Des signalements "sans réponse"
Mais les parents, quant à eux, sont restés seuls avec leurs questions malgré plusieurs réunions. "L'animateur était en place depuis plus de dix ans je crois, comment on n'a pas pu voir ce qu'il se passait?", demande Béatrice.
"La Casp a d'emblée minimisé. Les enfants n'ont pas été considérés." Pourtant, le phénomène n'est pas isolé: depuis le début de l'année 2025, 16 animateurs et trois enseignants ont ainsi été suspendus. La ville de Paris a décidé en ce mois de novembre de réagir en lançant son plan de lutte contre les violences faites aux enfants.
L'association SOS Périscolaire dénonce un problème systémique et la loi du silence qui règne dans le milieu. "Il n'y a aucune formation, ce n'est pas considéré comme un métier, et en plus il y a des gros problèmes de dysfonctionnement dans les chaînes de remontées", note Élizabeth Guthmann.
"Nous, on a très régulièrement des témoignages d'animateurs et animatrices qui sont en extrême souffrance parce qu'ils ont parfois signalé, sans réponse", ajoute Anne, également membre de l'association. "C'est pour ça que souvent, ça ne peut venir que des parents, in fine, une fois qu'il y a eu des victimes."
La cheffe du parquet des mineurs de Paris, Lisa-Lou Wipf, a révélé ce week-end chez nos confrères de Libération faire face "à une recrudescence importante du nombre de signalements pour des violences sexuelles". Et de poursuivre: "en 2025, quinze enquêtes ont été ouvertes pour des faits d’agressions sexuelles dans des écoles maternelles parisiennes sur des enfants de moins de 5 ans". Un chiffre confirmé à BFMTV par le parquet de Paris, qui précise qu’au "moins 5 d’être elles" sont situées dans le 11e arrondissement de la capitale.
Un plan d'action lancé par la ville
Le plan d'action de la mairie de Paris implique deux jours de formation pour les animateurs et la création d'une commission collégiale d'instruction des signalements.
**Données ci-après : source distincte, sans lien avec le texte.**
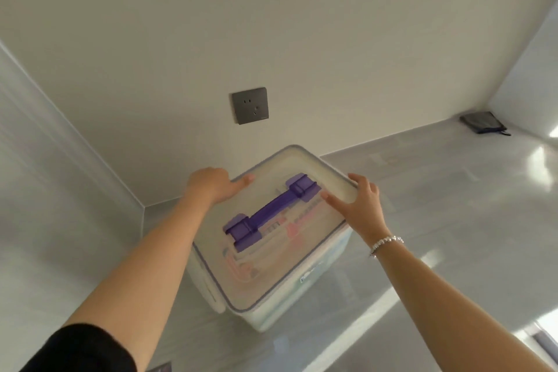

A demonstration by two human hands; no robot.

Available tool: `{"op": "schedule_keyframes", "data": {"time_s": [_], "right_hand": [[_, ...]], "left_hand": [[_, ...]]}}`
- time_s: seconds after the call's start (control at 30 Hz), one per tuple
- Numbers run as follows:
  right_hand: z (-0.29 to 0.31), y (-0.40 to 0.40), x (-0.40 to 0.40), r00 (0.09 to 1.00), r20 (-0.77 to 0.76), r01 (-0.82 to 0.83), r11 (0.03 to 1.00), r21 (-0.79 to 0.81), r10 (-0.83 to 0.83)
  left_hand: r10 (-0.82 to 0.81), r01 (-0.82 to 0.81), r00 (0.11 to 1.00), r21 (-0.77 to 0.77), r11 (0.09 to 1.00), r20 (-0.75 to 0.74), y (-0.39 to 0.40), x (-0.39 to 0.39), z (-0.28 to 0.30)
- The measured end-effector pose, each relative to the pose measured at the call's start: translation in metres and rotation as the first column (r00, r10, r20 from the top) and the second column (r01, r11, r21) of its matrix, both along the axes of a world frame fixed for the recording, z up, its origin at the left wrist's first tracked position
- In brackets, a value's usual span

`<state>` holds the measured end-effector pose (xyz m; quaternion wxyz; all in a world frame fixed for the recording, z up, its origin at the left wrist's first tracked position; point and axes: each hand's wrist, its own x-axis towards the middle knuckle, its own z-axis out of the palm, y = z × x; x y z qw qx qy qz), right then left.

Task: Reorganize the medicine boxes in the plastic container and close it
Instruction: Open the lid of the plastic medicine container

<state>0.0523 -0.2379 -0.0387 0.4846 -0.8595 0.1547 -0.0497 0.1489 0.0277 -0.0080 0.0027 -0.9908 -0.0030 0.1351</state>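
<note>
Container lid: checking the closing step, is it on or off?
On: the lid covers the container, both hands on its edges; latches cannot tell.

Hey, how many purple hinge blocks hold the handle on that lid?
2: one hinge block at the handle's far end by the right hand, one at its near end.
</note>
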Motion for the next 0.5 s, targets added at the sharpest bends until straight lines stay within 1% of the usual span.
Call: {"op": "schedule_keyframes", "data": {"time_s": [0.03, 0.07, 0.1, 0.13, 0.17, 0.2, 0.23, 0.3, 0.33, 0.4, 0.47, 0.5], "right_hand": [[0.001, -0.005, 0.007, 0.999, -0.015, -0.044, 0.999, -0.014, 0.044], [0.002, -0.009, 0.013, 0.997, -0.030, -0.071, 0.997, -0.035, 0.070], [0.002, -0.013, 0.017, 0.996, -0.046, -0.074, 0.996, -0.059, 0.071], [0.001, -0.015, 0.019, 0.997, -0.064, -0.053, 0.995, -0.080, 0.048], [-0.001, -0.015, 0.019, 0.996, -0.084, -0.008, 0.997, -0.081, 0.002], [-0.003, -0.013, 0.017, 0.992, -0.107, 0.059, 0.997, -0.048, -0.064], [-0.006, -0.009, 0.014, 0.981, -0.137, 0.143, 0.990, 0.017, -0.140], [-0.011, 0.005, 0.005, 0.937, -0.233, 0.302, 0.939, 0.165, -0.261], [-0.013, 0.012, 0.000, 0.914, -0.284, 0.360, 0.904, 0.231, -0.291], [-0.017, 0.022, -0.007, 0.884, -0.345, 0.434, 0.827, 0.357, -0.316], [-0.016, 0.025, -0.010, 0.874, -0.363, 0.462, 0.780, 0.421, -0.322], [-0.015, 0.026, -0.010, 0.873, -0.365, 0.467, 0.774, 0.428, -0.325]], "left_hand": [[0.023, -0.023, 0.996, 0.007, 1.000, -0.091, 0.001, 0.001, 0.001], [0.060, -0.068, 0.979, -0.033, 0.997, -0.197, 0.001, 0.001, 0.002], [0.090, -0.123, 0.951, -0.096, 0.988, -0.295, 0.001, -0.001, 0.002], [0.097, -0.164, 0.931, -0.164, 0.973, -0.351, -0.001, -0.004, 0.003], [0.075, -0.171, 0.929, -0.240, 0.956, -0.364, -0.004, -0.005, 0.001], [0.046, -0.162, 0.939, -0.322, 0.933, -0.341, -0.008, -0.005, -0.002], [0.029, -0.154, 0.952, -0.396, 0.905, -0.304, -0.012, -0.005, -0.007], [0.053, -0.186, 0.960, -0.482, 0.856, -0.277, -0.017, -0.005, -0.014], [0.075, -0.231, 0.950, -0.519, 0.823, -0.302, -0.018, -0.005, -0.016], [0.101, -0.343, 0.911, -0.602, 0.721, -0.399, -0.016, -0.005, -0.018], [0.087, -0.407, 0.883, -0.661, 0.630, -0.461, -0.014, -0.005, -0.017], [0.084, -0.419, 0.878, -0.673, 0.609, -0.471, -0.014, -0.005, -0.016]]}}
Toute accusation d'un enfant mettra également fin immédiatement à leur contrat.
Ce mardi 25 novembre, un autre animateur âgé de 35 ans visé par une enquête comparaît devant la Justice pour agressions sexuelles sur cinq enfants de maternelles, harcèlement sexuel de deux de ses collègues, et agression sexuelle au préjudice d’une de ses collègues.
En parallèle, le candidat PS à la mairie de Paris, Emmanuel Grégoire, a révélé ce lundi 24 novembre sur France Inter avoir été victime de violences sexuelles dans le cadre périscolaire lorsqu'il était écolier, dans l'espoir de contribuer à la libération de la parole sur ce sujet.
"L'actualité très pesante que l'on observe m'invite à parler très librement, très sincèrement, en espérant d'ailleurs contribuer à libérer la parole d'un certain nombre d'enfants, que ce soit dans le recueil de la parole par leur famille, par l'institution, qu'elle soit de la responsabilité de l'éducation nationale ou de la ville, pour faire en sorte que ça n'arrive plus", a-t-il déclaré sur la radio publique.